Invited abstract in session WD-48: DEA methodological developments II, stream Data Envelopment Analysis and its Application.

Wednesday, 14:30-16:00
Room: 60 (building: 324)

Authors (first author is the speaker)

1. Kristiaan Kerstens
IESEG School of Management, CNRS-LEM (UMR 9221)
2. Oleg Badunenko
University of Portsmouth
3. Jafar Sadeghi
Ivey Business School, Western University, London Ontario

Abstract

Revenue functions are studied under the assumption that the technology is nonconvex. More specifically, we show theoretically that the convex revenue functions are larger or equal to the nonconvex revenue functions. However, with one input and constant returns to scale (CRS) technologies, both these revenue functions coincide.

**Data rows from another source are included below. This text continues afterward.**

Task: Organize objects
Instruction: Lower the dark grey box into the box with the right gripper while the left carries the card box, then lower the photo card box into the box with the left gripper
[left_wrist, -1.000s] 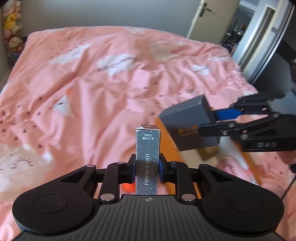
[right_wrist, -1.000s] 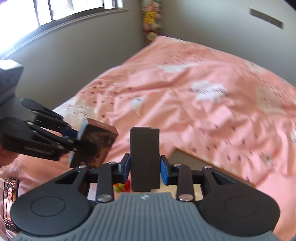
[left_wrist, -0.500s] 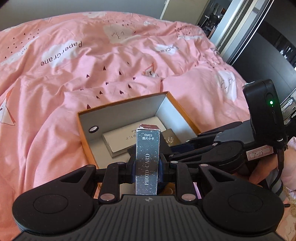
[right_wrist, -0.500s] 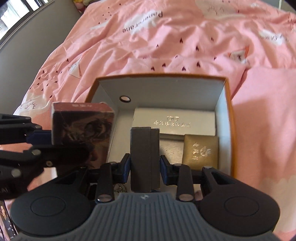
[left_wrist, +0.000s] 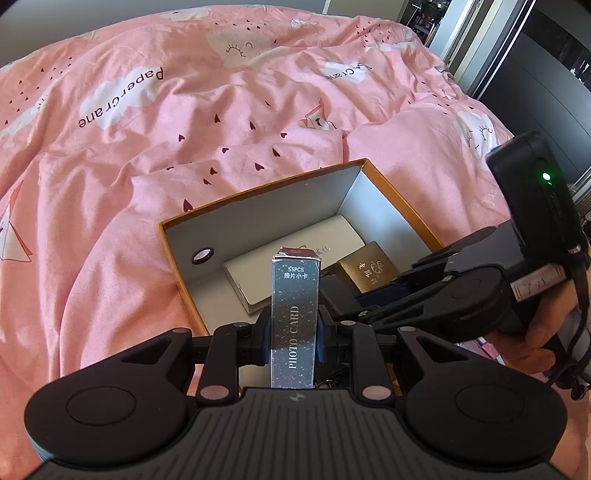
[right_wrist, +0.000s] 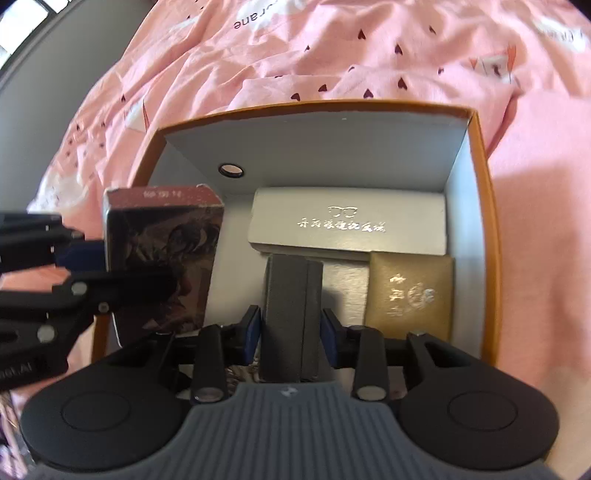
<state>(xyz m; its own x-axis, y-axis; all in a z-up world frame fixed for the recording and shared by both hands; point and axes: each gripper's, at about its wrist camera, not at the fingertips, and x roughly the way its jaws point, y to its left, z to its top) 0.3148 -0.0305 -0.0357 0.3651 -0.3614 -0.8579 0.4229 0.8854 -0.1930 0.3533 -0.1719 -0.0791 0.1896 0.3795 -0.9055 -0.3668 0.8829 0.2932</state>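
Observation:
My left gripper is shut on a silver photo card box, held upright over the near left part of an open orange-rimmed box; the card box also shows in the right wrist view. My right gripper is shut on a dark grey box, held low inside the orange-rimmed box. Inside lie a white glasses case at the back and a gold box at the right. The right gripper body shows in the left wrist view.
The box sits on a bed with a pink duvet printed with clouds and hearts. A dark wardrobe stands at the far right. A grey wall runs along the bed's left side.
Both grippers have moved down and closer to the open box, each still holding its own box. The right gripper's dark box now hangs inside the box, near the floor.

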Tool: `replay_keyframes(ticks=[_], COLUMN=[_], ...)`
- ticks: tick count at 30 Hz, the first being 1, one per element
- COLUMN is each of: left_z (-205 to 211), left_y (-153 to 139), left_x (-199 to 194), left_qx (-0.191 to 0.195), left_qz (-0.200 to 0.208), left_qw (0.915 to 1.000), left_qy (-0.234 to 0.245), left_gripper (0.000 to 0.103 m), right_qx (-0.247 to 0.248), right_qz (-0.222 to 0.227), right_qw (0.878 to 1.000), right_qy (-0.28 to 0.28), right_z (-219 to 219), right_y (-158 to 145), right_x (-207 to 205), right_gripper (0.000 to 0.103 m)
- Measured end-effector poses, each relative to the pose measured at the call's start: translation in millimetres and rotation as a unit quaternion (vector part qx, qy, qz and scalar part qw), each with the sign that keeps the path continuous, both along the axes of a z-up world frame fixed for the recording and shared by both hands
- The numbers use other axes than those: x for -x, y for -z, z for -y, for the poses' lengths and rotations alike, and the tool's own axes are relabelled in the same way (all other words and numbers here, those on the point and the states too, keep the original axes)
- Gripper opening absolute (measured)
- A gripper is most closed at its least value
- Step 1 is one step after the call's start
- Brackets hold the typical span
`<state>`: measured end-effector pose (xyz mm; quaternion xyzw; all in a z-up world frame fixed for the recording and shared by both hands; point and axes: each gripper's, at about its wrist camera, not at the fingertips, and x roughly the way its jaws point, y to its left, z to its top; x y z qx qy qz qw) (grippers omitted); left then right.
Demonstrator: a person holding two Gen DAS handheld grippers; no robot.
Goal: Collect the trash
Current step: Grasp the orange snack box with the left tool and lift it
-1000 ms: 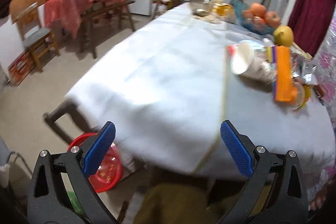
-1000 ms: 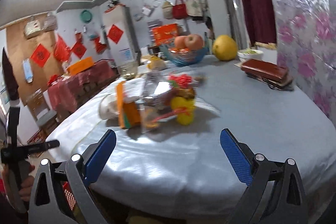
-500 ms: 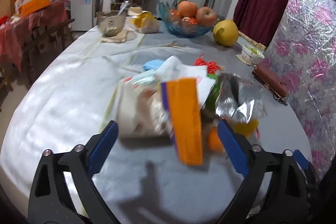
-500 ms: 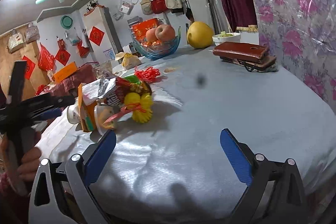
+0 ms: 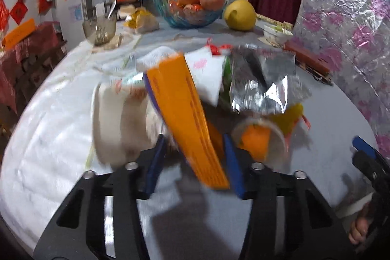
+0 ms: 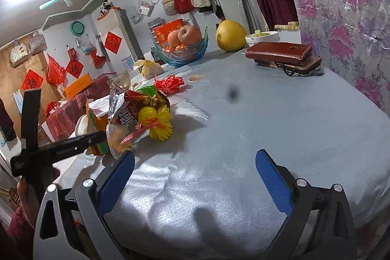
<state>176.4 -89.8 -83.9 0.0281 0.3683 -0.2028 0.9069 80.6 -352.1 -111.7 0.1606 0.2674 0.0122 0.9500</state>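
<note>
Tablecloth: pale cloth with a satin sheen, lightly creased. Snack bag: crinkled silver foil, glossy. Orange box: smooth matt card (apparently). Fruit bowl, far edge: clear blue glass or plastic. Wallet: brown leather-like, slightly shiny.

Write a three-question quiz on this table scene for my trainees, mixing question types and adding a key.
1. True or false: the right gripper holds a piece of trash.
2. What sits between the fingers of the left gripper? A) silver wrapper B) orange box C) brown wallet
3. Fill in: the blue bowl holds ____.

Key: 1 false, its jaws are wide open over bare cloth; 2 B; 3 apples.
</note>
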Motion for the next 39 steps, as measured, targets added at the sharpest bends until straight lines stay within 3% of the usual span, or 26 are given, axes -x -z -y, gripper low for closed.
replay_keyframes(ticks=[9,12,14,20,24,27,29,31,39], left_z=[9,9,3,-39,-54,-50,-45,-39,-7], left_y=[-1,-1,-3,-15,-6,-3,-5,-10,11], left_x=[-18,-20,-15,16,28,35,42,50,41], left_qx=[0.000,0.011,0.010,0.036,0.049,0.037,0.031,0.028,-0.049], left_qz=[-0.004,-0.004,0.004,0.005,-0.026,-0.017,0.001,0.019,0.042], left_qw=[0.9999,0.9997,0.9996,0.9989,0.9983,0.9990,0.9993,0.9994,0.9979], left_qy=[-0.016,-0.022,-0.027,-0.030,-0.018,-0.019,-0.021,-0.011,-0.007], left_gripper=[0.041,0.029,0.010,0.009,0.010,0.028,0.056,0.073,0.076], right_qx=[0.009,0.014,0.012,0.000,-0.005,0.000,0.005,0.009,-0.002], right_qz=[-0.008,-0.002,0.002,-0.001,-0.003,-0.003,-0.001,0.000,-0.003], right_qw=[1.000,1.000,1.000,1.000,1.000,1.000,1.000,1.000,1.000], right_qy=[-0.008,-0.007,-0.006,-0.010,-0.015,-0.019,-0.022,-0.022,-0.026], right_z=[-7,-8,-5,-1,-4,-8,-11,-11,-9], right_y=[4,1,-1,1,1,0,-1,-1,2], right_x=[-4,-2,-1,-2,-3,-3,-3,-4,-4], right_gripper=[0.098,0.098,0.098,0.097,0.097,0.097,0.097,0.097,0.097])
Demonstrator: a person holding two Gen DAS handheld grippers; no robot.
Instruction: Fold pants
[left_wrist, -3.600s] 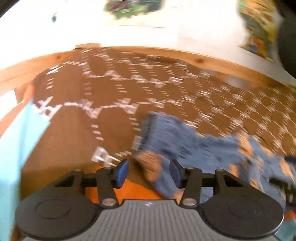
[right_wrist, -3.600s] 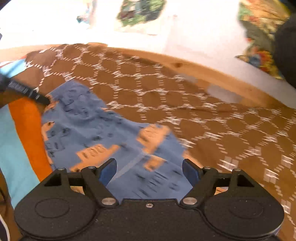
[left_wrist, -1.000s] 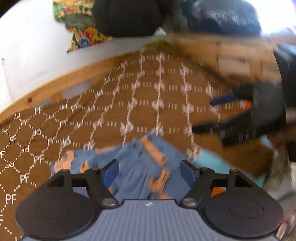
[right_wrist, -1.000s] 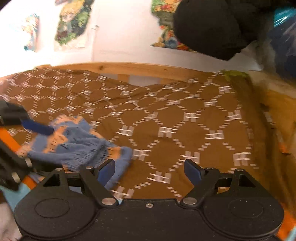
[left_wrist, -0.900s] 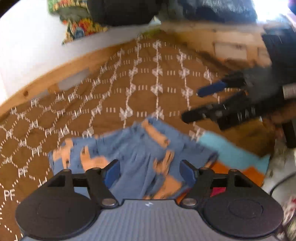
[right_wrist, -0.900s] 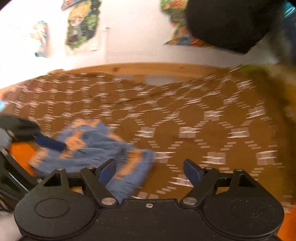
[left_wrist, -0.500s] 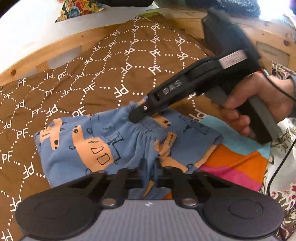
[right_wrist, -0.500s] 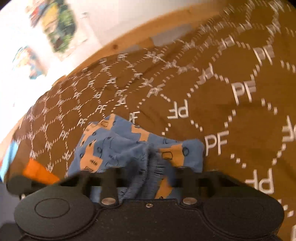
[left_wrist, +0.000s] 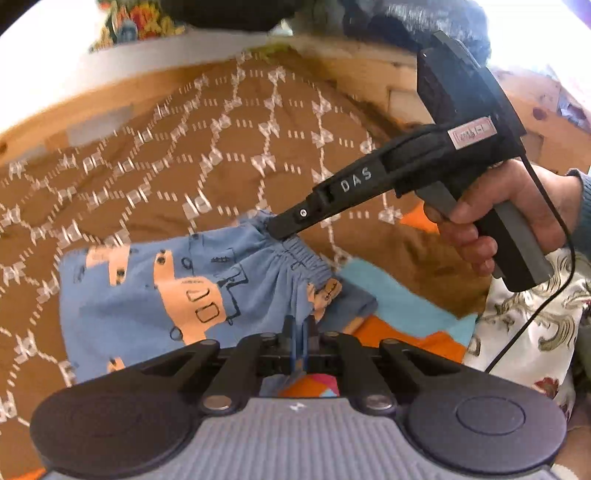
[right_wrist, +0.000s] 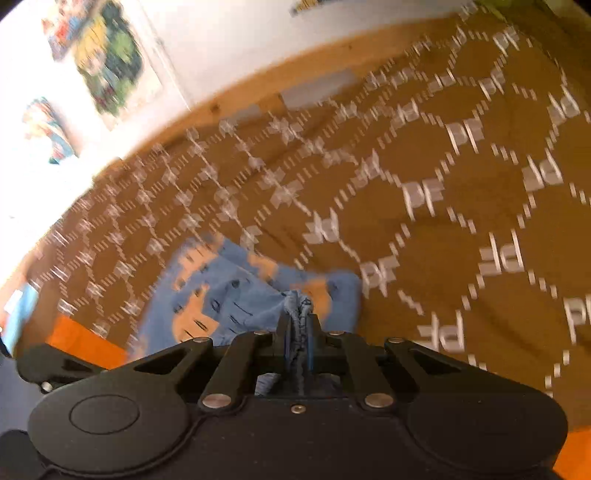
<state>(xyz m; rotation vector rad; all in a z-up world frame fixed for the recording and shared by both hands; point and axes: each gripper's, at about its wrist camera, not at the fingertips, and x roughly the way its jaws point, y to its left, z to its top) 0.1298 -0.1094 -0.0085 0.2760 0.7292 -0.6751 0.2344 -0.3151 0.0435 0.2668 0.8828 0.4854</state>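
A brown bedspread (left_wrist: 221, 177) is carrying blue pants (left_wrist: 155, 295) near its front edge. The left gripper (left_wrist: 300, 334) is pinching the waistband; the right gripper (right_wrist: 298, 328) is closing on bunched waistband fabric. Grasping step; next, probably lifting both corners together and folding.

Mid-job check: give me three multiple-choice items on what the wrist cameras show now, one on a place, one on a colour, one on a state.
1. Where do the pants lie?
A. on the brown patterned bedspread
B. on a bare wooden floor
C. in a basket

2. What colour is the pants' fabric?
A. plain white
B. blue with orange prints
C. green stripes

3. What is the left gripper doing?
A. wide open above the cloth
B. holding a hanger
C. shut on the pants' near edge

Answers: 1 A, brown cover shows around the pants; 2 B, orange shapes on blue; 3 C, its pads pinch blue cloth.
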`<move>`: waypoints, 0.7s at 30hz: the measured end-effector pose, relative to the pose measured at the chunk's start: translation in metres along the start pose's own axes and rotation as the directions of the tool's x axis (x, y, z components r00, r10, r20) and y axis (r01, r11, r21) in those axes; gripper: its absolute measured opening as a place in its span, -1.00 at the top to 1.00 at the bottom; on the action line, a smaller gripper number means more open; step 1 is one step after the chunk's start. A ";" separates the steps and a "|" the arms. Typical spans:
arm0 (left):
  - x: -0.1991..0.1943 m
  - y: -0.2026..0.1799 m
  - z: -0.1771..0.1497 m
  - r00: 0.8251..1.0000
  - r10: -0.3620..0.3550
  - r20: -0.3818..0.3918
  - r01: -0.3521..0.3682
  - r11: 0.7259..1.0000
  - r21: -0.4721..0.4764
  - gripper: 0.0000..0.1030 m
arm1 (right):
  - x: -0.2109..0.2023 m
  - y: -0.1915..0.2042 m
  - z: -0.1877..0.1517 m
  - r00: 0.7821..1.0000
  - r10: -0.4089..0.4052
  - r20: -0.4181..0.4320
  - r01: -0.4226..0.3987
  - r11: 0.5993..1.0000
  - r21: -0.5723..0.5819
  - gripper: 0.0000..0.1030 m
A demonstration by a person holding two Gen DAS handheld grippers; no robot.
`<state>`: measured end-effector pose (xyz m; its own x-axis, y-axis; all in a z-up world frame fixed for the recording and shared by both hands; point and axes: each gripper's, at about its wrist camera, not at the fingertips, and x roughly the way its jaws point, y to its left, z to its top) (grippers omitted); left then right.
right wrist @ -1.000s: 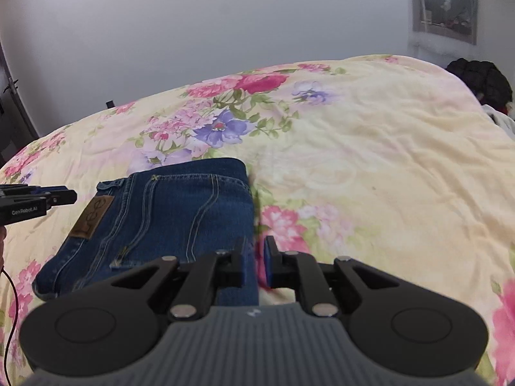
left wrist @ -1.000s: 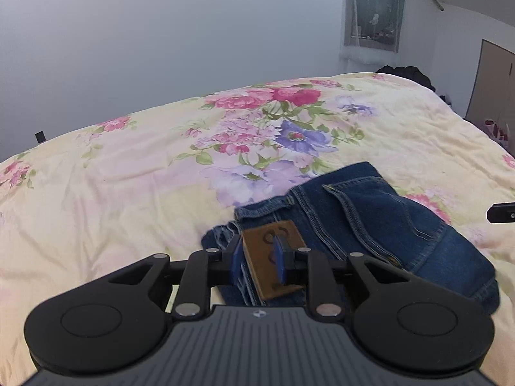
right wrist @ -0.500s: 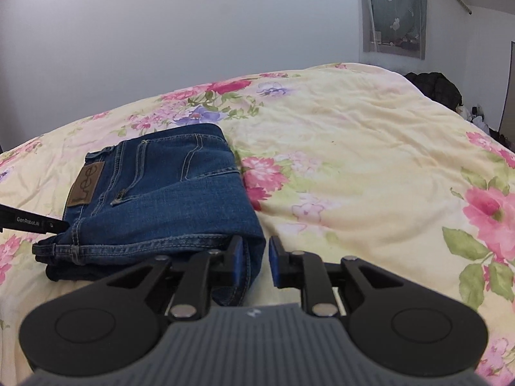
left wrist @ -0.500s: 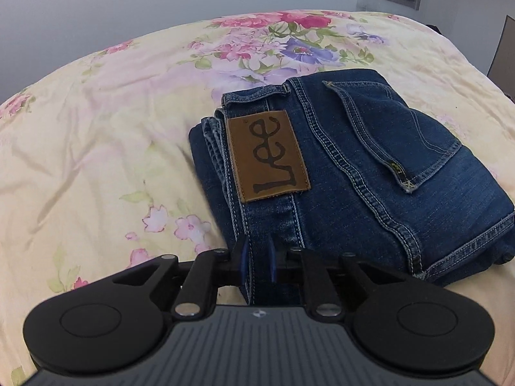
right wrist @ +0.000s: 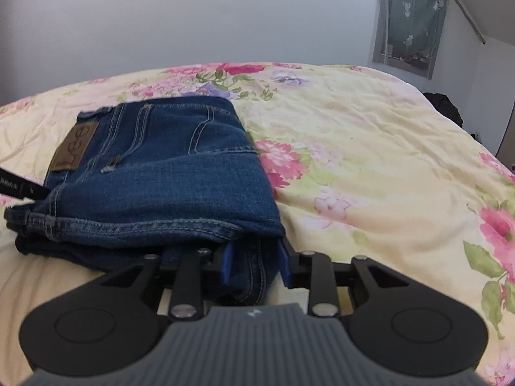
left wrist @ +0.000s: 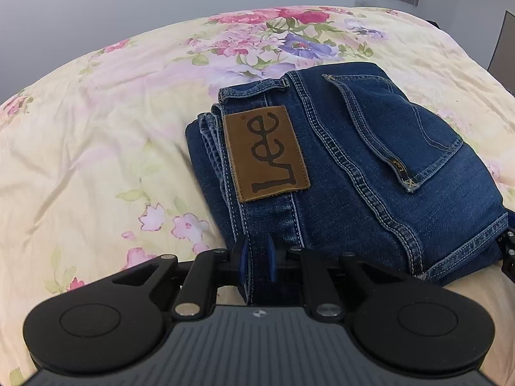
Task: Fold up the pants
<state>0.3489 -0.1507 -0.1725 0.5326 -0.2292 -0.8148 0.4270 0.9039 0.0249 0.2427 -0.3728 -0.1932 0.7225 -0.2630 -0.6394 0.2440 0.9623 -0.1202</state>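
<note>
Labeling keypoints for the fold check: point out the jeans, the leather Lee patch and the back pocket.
jeans [right wrist: 167, 173]: right wrist view, on the top denim layer.
Lee patch [left wrist: 267, 154]: left wrist view, middle of the brown leather label.
back pocket [left wrist: 396, 122]: left wrist view, centre of the stitched pocket panel.

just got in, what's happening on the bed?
A person with a hand-held gripper in each hand is folding Lee jeans on a floral bedspread. The jeans are already folded into a compact stack, leather patch on top. The left hand-held gripper has its blue pads closed on the near waistband edge. The right hand-held gripper has the near right corner of the stack between wider-set pads; whether it is pinching is unclear.
</note>
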 end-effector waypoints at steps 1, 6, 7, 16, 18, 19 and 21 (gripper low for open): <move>0.000 0.000 0.000 1.000 0.002 -0.001 -0.002 1.000 -0.001 0.68 | 0.000 0.001 -0.001 1.000 -0.005 -0.001 0.005 1.000 -0.008 0.53; 0.001 -0.004 0.002 1.000 0.022 -0.014 -0.022 1.000 0.010 0.68 | -0.020 -0.012 -0.003 1.000 0.013 0.015 -0.015 0.997 0.076 1.00; 0.002 -0.004 0.003 1.000 0.025 -0.019 -0.025 1.000 0.013 0.68 | -0.028 -0.014 -0.005 1.000 0.006 0.029 -0.008 0.997 0.078 1.00; 0.003 -0.010 0.004 0.998 0.051 -0.026 -0.050 0.998 0.027 0.68 | -0.051 -0.064 -0.023 1.000 -0.007 -0.011 0.010 0.949 0.315 1.00; 0.003 -0.011 0.005 0.998 0.053 -0.028 -0.052 0.998 0.028 0.68 | -0.057 -0.063 -0.020 0.998 0.012 0.064 -0.030 0.956 0.291 1.00; 0.003 -0.010 0.005 0.998 0.053 -0.029 -0.052 0.998 0.029 0.68 | -0.057 -0.059 -0.020 0.997 0.019 0.078 -0.040 0.960 0.278 0.99; 0.003 -0.010 0.005 0.998 0.048 -0.027 -0.047 0.998 0.028 0.68 | -0.055 -0.054 -0.017 0.993 0.062 0.100 -0.088 0.955 0.284 0.91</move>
<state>0.3497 -0.1616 -0.1725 0.5330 -0.1757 -0.8277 0.4215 0.9033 0.0797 0.1794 -0.4090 -0.1646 0.7974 -0.2087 -0.5662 0.3531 0.9222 0.1574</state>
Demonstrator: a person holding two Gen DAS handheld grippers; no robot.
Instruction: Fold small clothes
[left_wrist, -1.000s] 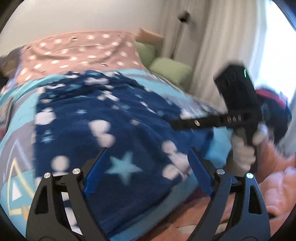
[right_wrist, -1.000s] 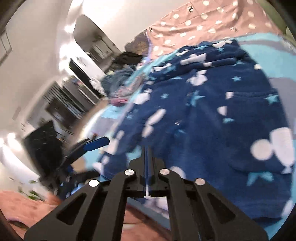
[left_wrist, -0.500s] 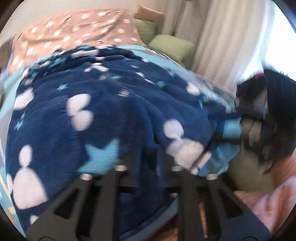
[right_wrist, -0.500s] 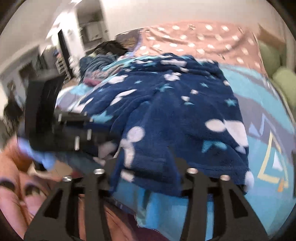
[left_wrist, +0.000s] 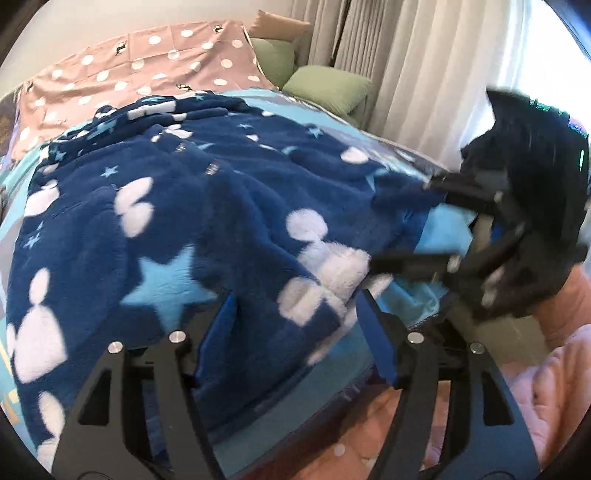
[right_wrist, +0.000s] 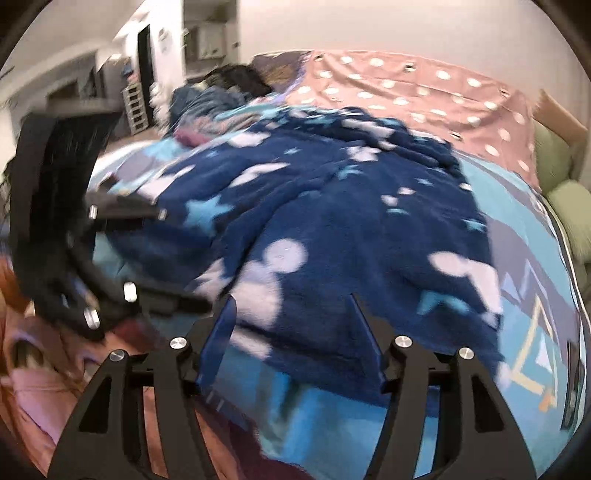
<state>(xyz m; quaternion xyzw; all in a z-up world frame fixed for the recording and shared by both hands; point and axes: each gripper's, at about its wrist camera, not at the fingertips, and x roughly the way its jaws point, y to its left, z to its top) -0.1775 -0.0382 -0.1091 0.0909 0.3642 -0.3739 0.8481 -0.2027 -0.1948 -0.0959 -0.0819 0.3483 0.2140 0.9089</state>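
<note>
The bed cover (left_wrist: 439, 236) in light blue lies under everything. On it, ahead of my two claws, is spread the dark blue fleece garment (left_wrist: 221, 221). My left claw (left_wrist: 295, 314) has just opened; its near hem lies between the jaws, not pinched. My right claw (right_wrist: 291, 317) stands open likewise over the hem.

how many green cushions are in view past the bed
2 show: an upright green cushion behind the far corner of the bed, and a flatter green cushion lying just in front of it by the curtain. More may be hidden.
</note>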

Including more inputs or varying returns to scale assumption (e.g., variable returns to scale, VRS) results in differences between the convex and nonconvex revenue functions. We use USA state-level agricultural data to showcase our theoretical result empirically. We first visualize the revenue functions under constant and variable returns to scale assumptions and demonstrate that the former is identical irrespective of whether technology is convex or nonconvex while the latter revenue functions are different. We further show graphically that the convex or nonconvex revenue functions are different both under CRS and VRS with 4 inputs. Additionally, we use statistical tests (equality of densities and stochastic dominance) to show that the convex or nonconvex revenue functions are statistically different. Finally, we perform scale efficiency analysis to show how using the convexity assumption may result in false policy implications.